A factor in Pacific Trust's decision to focus more on CRE and C&I loans over jumbo residential lending is so the bank does not become locked into the interest rate of a longer-term loan.

The term of a commercial real estate loan tends to be shorter than on a residential loan — five years is standard compared with 30 years on a home mortgage — allowing the bank to adjust to current market rates more quickly.

Home mortgages also tend to attract interest-bearing deposits whereas commercial loans will generate more low-cost and non-rate-sensitive deposits.

Hans Ganz, the president and CEO of First PacTrust and its thrift, said in an interview that the bank is planning for the inevitable.
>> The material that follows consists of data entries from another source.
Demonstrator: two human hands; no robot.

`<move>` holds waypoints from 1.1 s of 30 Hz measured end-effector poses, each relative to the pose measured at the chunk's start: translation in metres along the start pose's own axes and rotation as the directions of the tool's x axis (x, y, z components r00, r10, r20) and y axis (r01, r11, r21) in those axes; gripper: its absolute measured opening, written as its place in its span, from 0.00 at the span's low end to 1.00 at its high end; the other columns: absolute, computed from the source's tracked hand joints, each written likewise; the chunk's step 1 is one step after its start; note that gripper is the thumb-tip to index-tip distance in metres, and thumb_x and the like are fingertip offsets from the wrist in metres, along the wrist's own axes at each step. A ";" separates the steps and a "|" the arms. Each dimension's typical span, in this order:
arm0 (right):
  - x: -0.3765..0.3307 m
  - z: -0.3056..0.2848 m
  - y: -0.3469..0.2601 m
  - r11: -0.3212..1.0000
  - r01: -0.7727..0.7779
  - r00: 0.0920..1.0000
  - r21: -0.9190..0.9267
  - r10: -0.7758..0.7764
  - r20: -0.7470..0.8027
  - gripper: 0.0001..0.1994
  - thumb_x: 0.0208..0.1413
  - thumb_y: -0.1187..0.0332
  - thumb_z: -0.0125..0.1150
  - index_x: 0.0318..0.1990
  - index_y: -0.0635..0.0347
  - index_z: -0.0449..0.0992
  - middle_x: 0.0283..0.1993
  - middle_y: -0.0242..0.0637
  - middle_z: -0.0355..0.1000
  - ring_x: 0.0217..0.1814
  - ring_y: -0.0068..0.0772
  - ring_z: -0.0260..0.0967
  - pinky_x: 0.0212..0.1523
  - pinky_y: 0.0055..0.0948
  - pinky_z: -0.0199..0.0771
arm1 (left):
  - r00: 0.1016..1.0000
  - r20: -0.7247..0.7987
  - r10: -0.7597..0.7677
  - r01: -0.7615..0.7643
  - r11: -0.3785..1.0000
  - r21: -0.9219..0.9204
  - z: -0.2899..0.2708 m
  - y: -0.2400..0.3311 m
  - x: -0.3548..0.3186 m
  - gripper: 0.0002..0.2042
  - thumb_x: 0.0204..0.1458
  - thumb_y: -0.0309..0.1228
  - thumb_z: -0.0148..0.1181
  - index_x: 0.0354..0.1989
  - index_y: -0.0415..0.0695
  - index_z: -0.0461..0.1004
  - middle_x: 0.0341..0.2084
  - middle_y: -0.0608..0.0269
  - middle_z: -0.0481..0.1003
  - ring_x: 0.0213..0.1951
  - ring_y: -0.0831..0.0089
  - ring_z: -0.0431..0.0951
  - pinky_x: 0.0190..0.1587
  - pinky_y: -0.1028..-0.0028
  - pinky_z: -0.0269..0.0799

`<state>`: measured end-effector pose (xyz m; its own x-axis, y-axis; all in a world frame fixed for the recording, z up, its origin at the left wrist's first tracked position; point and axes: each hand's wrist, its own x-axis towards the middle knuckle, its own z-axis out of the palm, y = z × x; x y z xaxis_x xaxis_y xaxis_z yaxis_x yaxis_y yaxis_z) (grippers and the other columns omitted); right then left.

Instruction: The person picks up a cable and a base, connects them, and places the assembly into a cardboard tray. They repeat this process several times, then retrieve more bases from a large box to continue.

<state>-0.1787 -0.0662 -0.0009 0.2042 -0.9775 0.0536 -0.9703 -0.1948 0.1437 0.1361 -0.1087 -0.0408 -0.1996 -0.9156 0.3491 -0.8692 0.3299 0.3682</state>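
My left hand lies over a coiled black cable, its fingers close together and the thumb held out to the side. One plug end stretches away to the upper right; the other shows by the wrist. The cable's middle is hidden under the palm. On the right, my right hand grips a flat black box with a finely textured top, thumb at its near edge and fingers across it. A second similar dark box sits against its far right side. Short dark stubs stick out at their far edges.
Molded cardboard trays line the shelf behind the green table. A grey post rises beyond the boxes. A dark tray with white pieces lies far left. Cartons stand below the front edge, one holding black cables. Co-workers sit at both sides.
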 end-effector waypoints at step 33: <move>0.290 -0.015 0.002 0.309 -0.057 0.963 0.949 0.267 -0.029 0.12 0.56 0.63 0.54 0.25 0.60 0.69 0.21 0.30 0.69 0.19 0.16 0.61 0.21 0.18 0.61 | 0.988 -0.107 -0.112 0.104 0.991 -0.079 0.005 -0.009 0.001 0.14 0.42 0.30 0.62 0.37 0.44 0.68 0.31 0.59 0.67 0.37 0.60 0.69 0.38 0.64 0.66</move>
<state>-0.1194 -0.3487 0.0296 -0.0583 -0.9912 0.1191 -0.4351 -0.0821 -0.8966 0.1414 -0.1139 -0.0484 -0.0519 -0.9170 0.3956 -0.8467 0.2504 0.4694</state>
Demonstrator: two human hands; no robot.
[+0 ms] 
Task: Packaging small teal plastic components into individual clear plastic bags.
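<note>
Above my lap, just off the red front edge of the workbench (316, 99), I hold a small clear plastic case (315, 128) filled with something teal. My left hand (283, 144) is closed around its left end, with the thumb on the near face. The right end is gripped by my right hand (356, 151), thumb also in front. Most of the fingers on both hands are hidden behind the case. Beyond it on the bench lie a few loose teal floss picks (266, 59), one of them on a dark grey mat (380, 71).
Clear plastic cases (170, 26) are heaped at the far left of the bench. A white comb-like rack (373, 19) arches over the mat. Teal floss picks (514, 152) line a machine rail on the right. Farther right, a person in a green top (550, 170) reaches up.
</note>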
There is "clear evidence" that interest rates will rise, he said.

Lenders like Pacific Trust also have a greater chance of seeing real estate gain equity by entering the commercial real estate lending market at a time of lower property values, high vacancies and rental rate pressures, O'Brien said.
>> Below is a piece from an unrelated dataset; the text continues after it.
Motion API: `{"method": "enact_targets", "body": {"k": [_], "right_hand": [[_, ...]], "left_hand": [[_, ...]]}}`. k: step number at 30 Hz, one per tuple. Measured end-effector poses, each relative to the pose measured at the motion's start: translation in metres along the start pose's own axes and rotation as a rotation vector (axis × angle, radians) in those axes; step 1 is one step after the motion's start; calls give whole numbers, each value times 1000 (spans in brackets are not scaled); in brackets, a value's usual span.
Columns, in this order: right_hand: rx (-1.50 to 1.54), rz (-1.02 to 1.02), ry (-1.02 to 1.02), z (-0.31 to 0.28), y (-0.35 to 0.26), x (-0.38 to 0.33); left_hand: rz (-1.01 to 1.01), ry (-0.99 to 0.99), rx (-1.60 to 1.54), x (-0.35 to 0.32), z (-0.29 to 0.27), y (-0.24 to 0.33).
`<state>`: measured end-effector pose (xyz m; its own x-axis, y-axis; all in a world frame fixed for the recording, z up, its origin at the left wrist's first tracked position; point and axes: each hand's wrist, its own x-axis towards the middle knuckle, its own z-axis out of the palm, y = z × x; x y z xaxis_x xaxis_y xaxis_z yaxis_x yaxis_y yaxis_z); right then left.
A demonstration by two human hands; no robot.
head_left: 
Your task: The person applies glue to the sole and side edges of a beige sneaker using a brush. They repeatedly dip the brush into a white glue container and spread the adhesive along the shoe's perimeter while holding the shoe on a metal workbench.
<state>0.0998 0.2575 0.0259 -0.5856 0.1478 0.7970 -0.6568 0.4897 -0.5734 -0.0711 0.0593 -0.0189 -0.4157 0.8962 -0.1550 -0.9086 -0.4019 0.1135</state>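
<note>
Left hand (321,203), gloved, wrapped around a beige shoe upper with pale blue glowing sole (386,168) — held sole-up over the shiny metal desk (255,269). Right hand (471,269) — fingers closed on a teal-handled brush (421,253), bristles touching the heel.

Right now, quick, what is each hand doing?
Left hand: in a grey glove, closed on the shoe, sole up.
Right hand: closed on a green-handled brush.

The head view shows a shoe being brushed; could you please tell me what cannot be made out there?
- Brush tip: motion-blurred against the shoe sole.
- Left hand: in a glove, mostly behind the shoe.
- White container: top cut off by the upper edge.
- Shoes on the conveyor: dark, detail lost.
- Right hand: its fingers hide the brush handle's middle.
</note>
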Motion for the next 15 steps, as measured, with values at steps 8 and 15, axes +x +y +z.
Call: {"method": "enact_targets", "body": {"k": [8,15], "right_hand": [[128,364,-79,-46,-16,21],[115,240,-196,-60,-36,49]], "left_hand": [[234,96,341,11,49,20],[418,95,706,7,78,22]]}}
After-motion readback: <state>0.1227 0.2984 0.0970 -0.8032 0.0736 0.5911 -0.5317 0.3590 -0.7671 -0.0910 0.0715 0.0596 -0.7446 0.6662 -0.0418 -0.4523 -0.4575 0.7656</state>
As it becomes clearer which way credit losses are heading, banks should be able to raise capital for such endeavors.

"Most of the real estate losses built into the portfolio have been recognized so investors are more interested" in putting money into a bank, said Walter Moeling 4th, a partner at the law firm Bryan Cave in Atlanta.

The private placement route for capital raising has become more attractive for community banks, Moeling said, as it tends to be less expensive for the smaller banks.

"On a day-to-day basis, we're literally working on dozens of these," he said.

"For those banks that are going to survive, they are really at an advantage for private placement" deals.

In First PacTrust's case, the private placement avenue also was less dilutive to shareholders.

The price per share was offered at a 37.5% premium compared with the company's closing price the day before the announcement was made July 27.

Ganz, who will remain president and CEO of the thrift subsidiary after the capital raising is completed, said the company's ultimate goal is to restructure "the balance sheet and income statement to a more traditional" banking model.

Pacific Trust was founded as a credit union in 1941, eventually becoming a thrift and in 2002, it converted from a mutual to a stock charter as a wholly owned subsidiary of First PacTrust.

O'Brien said CRE lending had become a less attractive option as nonbank competitors like insurance companies and finance companies gained a toehold.

But if the thrift can generate a larger relationship from the CRE loan, it could then receive a reasonable risk-adjusted return.

"If we suddenly got scale and balance sheet capacity, then we can originate loans with strong yields," Mitchell said. "The tortoise will cross the line first and be intact."